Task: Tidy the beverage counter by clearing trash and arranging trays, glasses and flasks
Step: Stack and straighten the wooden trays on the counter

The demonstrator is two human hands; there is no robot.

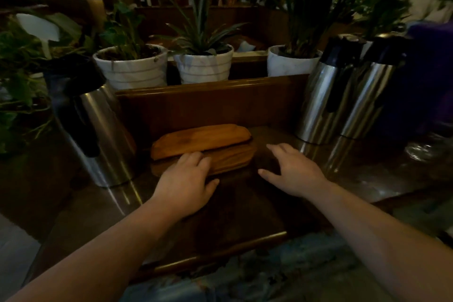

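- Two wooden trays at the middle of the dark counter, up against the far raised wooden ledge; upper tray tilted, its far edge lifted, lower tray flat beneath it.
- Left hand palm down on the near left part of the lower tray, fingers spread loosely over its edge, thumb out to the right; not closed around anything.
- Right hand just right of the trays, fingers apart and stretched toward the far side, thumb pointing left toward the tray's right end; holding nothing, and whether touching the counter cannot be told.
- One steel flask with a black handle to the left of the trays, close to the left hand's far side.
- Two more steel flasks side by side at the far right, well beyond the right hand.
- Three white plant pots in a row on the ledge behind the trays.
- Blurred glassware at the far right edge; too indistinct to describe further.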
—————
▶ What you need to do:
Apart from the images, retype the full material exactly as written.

▶ Solved exercise:
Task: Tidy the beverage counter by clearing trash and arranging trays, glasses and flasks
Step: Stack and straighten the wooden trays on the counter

The demonstrator is two human hands; there is no robot.


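- Two wooden trays at the middle of the dark counter, up against the far raised wooden ledge; upper tray tilted, its far edge lifted, lower tray flat beneath it.
- Left hand palm down on the near left part of the lower tray, fingers spread loosely over its edge, thumb out to the right; not closed around anything.
- Right hand just right of the trays, fingers apart and stretched toward the far side, thumb pointing left toward the tray's right end; holding nothing, and whether touching the counter cannot be told.
- One steel flask with a black handle to the left of the trays, close to the left hand's far side.
- Two more steel flasks side by side at the far right, well beyond the right hand.
- Three white plant pots in a row on the ledge behind the trays.
- Blurred glassware at the far right edge; too indistinct to describe further.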

As written, the answer is complete.